**What to work on:** Collect every line below that contains the word "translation".

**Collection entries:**
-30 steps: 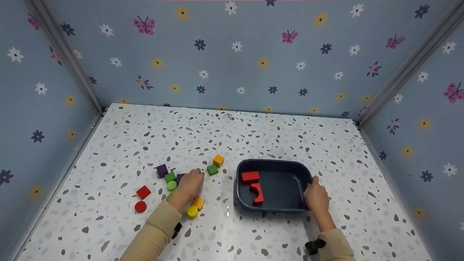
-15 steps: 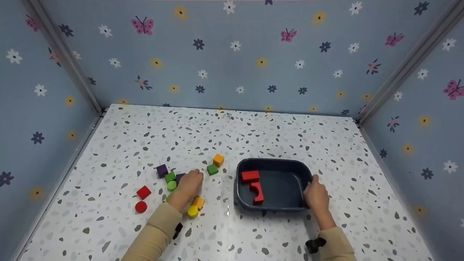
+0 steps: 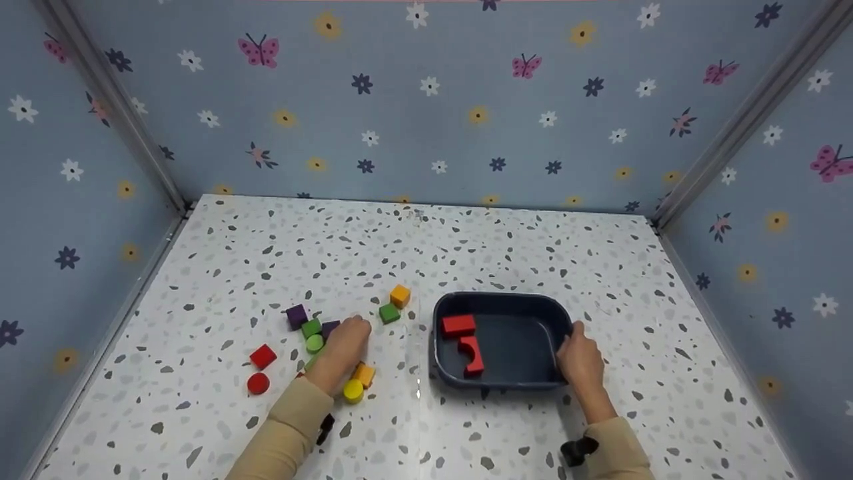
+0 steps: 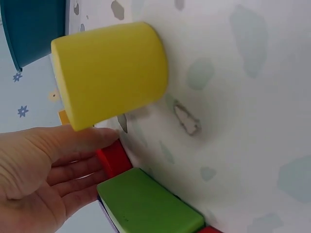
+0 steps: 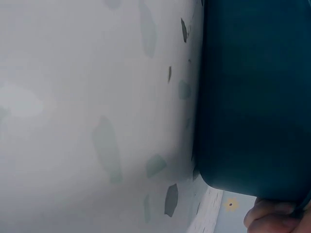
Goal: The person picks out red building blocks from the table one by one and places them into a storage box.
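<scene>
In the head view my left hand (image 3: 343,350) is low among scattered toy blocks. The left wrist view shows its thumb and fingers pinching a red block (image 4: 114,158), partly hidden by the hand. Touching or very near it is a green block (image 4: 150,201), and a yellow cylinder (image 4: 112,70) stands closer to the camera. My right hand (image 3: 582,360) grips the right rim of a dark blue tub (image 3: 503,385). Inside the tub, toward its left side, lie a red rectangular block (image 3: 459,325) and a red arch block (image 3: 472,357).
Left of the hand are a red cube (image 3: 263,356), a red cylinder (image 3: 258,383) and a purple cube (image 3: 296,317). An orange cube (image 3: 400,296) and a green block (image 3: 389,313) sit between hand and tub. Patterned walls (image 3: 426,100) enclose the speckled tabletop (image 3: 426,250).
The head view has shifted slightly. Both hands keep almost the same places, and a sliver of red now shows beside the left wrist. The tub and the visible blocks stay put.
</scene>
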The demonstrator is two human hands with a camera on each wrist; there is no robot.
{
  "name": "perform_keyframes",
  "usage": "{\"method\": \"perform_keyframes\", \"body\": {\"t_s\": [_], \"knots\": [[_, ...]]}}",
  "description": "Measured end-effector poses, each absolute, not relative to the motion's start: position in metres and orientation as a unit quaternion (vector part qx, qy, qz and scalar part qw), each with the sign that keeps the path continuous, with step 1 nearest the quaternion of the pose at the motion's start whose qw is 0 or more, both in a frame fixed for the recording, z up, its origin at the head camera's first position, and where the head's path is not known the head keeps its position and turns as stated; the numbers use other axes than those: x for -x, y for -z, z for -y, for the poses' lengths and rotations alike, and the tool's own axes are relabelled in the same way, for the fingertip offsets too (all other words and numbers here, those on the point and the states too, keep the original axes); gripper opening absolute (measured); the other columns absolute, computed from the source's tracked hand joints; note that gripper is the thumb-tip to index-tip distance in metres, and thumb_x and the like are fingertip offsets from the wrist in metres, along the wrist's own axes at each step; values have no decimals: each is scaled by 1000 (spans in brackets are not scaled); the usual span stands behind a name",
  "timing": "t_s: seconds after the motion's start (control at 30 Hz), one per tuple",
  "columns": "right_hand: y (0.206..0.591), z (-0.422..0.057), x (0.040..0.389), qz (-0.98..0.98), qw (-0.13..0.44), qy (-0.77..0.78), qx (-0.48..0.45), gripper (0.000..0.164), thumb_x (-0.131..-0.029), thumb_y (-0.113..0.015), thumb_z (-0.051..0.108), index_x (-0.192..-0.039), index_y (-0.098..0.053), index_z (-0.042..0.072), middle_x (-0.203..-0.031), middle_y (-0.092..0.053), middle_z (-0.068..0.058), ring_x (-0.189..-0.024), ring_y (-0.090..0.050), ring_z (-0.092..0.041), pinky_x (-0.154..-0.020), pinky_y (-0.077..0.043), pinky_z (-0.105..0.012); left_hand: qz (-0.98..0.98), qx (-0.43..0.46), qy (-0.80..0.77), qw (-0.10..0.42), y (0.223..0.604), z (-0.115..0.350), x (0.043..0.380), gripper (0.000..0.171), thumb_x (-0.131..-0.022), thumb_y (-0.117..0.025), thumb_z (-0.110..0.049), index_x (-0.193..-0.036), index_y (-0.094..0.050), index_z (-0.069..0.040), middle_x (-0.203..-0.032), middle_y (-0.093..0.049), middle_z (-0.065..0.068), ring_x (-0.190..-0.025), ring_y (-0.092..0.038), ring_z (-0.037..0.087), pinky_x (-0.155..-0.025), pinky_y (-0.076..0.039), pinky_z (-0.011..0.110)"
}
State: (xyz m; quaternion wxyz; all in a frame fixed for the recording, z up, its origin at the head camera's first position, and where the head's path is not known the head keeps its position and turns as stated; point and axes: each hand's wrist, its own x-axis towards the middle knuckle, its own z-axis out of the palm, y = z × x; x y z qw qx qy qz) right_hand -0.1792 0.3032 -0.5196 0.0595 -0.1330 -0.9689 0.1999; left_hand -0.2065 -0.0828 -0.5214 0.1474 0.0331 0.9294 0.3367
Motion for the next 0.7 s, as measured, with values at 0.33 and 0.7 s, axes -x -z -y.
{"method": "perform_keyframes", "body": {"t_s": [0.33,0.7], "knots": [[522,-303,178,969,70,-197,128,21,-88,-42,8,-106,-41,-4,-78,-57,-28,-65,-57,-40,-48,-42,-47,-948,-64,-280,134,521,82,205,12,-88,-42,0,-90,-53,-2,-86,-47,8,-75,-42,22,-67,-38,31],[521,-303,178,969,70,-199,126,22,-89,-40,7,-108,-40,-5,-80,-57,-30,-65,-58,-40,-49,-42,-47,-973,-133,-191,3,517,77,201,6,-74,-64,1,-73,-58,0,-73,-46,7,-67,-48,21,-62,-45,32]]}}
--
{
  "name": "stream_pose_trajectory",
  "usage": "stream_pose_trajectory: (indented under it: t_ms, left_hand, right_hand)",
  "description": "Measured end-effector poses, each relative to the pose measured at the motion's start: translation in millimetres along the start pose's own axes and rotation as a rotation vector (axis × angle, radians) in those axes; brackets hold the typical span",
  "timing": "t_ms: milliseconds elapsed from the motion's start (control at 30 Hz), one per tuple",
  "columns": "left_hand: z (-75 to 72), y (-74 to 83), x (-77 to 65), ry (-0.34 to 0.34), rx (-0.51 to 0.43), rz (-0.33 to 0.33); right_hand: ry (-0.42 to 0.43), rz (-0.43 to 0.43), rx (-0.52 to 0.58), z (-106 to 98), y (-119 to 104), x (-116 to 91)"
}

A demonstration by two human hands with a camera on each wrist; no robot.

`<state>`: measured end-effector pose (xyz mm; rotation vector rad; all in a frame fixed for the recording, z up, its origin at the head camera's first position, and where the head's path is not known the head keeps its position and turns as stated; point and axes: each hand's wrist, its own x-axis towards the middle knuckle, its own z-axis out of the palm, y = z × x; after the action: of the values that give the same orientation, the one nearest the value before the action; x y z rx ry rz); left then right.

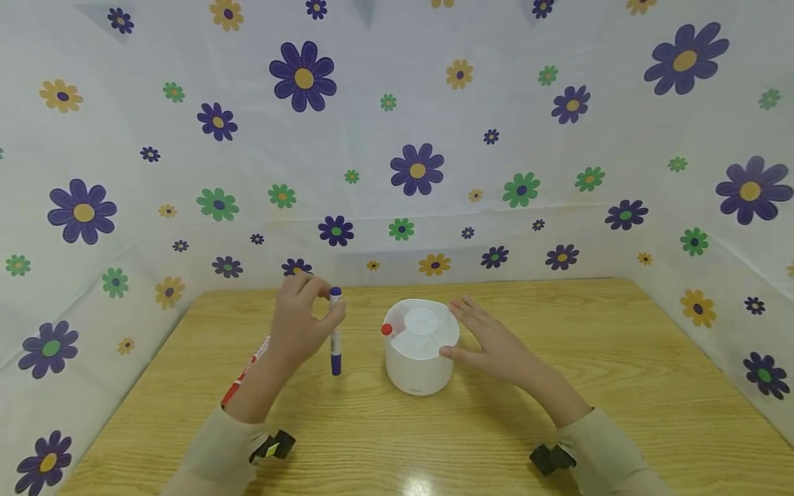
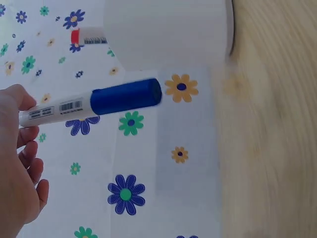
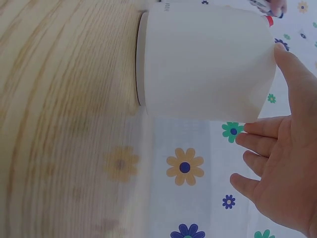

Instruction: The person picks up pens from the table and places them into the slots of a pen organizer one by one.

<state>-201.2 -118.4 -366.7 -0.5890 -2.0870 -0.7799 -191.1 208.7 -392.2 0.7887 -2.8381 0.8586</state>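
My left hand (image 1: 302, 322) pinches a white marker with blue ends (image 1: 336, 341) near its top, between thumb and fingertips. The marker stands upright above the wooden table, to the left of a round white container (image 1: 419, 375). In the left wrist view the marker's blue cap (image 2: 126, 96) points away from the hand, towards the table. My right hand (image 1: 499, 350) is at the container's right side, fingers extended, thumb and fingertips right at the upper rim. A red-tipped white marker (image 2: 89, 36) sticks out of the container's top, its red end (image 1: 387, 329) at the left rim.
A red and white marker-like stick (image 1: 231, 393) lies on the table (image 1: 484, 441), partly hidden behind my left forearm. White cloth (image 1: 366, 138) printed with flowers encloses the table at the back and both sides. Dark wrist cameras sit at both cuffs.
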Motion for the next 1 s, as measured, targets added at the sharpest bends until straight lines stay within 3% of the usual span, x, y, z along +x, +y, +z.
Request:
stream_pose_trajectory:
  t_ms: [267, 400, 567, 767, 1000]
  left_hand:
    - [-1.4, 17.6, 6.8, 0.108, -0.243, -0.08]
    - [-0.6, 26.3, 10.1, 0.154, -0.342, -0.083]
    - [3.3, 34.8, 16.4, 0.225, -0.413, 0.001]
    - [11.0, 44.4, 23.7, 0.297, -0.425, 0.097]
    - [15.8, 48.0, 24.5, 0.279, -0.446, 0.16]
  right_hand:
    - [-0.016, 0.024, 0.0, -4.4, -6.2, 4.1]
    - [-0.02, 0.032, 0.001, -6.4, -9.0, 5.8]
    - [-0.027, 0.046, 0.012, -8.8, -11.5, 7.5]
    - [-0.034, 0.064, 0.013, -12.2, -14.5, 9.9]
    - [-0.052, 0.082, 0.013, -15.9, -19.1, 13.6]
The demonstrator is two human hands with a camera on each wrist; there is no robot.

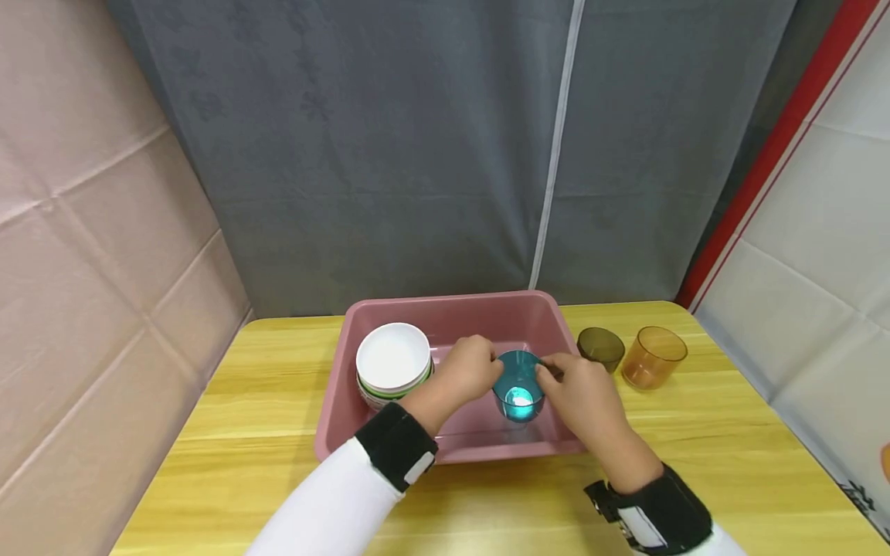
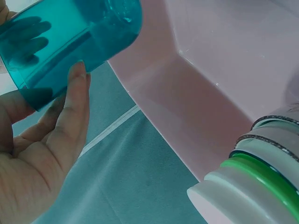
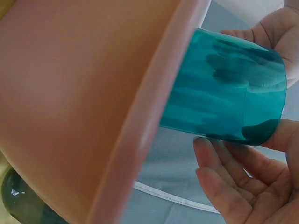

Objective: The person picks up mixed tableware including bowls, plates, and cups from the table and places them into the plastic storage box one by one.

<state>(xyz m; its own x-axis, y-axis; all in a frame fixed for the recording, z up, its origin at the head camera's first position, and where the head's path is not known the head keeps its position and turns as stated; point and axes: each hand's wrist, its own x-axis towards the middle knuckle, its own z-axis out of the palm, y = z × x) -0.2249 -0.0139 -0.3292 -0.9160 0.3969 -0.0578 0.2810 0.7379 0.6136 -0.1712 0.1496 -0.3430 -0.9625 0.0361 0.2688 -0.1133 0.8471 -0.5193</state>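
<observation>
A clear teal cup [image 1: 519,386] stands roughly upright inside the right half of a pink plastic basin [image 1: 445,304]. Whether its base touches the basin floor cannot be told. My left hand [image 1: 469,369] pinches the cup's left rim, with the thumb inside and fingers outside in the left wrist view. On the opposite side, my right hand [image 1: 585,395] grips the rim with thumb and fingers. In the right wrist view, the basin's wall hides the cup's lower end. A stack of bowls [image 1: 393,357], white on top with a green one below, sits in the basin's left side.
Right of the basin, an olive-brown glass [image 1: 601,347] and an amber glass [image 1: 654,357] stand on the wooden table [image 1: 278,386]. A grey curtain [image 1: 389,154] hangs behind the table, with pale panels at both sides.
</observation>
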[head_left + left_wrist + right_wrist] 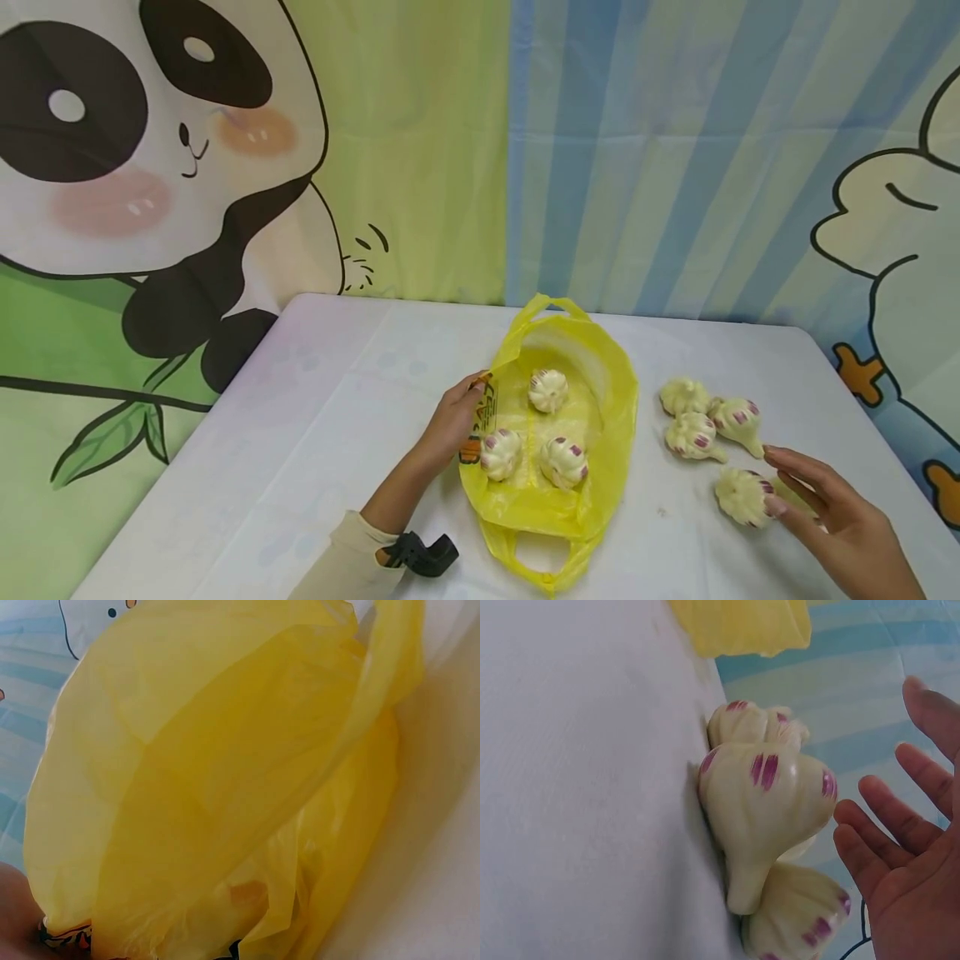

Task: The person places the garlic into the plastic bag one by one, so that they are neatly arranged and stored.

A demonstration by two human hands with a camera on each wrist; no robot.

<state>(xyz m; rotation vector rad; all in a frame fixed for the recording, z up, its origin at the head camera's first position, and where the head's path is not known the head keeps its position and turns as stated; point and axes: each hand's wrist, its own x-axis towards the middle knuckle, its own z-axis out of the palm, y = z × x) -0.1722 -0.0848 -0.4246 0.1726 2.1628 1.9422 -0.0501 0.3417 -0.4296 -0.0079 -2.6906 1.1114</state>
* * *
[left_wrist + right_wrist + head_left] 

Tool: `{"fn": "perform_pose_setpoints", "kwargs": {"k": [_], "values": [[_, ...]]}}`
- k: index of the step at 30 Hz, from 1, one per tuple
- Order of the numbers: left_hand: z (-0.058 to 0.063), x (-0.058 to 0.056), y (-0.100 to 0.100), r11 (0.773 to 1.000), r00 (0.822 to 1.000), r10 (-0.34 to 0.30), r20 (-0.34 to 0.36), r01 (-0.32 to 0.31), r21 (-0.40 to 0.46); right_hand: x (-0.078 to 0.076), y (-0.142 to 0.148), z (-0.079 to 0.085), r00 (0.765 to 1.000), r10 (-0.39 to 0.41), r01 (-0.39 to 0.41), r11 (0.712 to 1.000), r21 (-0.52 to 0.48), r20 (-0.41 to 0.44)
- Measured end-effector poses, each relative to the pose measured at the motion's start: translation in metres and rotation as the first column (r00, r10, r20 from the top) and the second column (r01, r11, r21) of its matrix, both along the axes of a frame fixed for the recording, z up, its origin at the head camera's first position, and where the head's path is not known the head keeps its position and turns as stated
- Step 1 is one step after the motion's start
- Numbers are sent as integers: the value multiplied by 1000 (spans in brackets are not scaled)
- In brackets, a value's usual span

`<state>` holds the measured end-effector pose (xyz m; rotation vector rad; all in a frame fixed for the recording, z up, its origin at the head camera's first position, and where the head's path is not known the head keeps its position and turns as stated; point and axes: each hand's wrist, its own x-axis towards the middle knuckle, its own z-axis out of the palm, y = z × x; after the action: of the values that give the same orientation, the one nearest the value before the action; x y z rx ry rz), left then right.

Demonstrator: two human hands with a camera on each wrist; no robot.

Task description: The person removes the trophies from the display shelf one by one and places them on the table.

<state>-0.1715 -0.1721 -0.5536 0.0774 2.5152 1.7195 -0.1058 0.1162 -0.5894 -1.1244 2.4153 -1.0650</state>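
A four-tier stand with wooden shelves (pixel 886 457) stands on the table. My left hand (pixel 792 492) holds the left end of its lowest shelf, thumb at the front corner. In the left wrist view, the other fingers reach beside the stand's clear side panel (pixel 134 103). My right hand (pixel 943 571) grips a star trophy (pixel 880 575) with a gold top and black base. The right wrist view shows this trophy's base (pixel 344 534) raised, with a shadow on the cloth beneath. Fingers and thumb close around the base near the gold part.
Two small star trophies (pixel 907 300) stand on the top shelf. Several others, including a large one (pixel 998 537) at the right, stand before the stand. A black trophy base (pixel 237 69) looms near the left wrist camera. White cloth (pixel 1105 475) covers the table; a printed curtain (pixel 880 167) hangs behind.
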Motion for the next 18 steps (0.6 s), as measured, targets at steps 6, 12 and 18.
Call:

**Task response:**
  "description": "Measured end-effector poses, each relative to the pose measured at the motion's start: translation in millimetres along the start pose's own axes and rotation as a rotation vector (axis × angle, radians) in those axes; brackets hold the typical span",
- Measured end-effector poses, each relative to the pose measured at the motion's start: translation in metres and rotation as the first column (r00, r10, r20 from the top) and the second column (r01, r11, r21) of its matrix, both along the axes of a frame fixed for the recording, z up, its origin at the head camera's first position, and where the head's path is not known the head keeps its position and turns as stated

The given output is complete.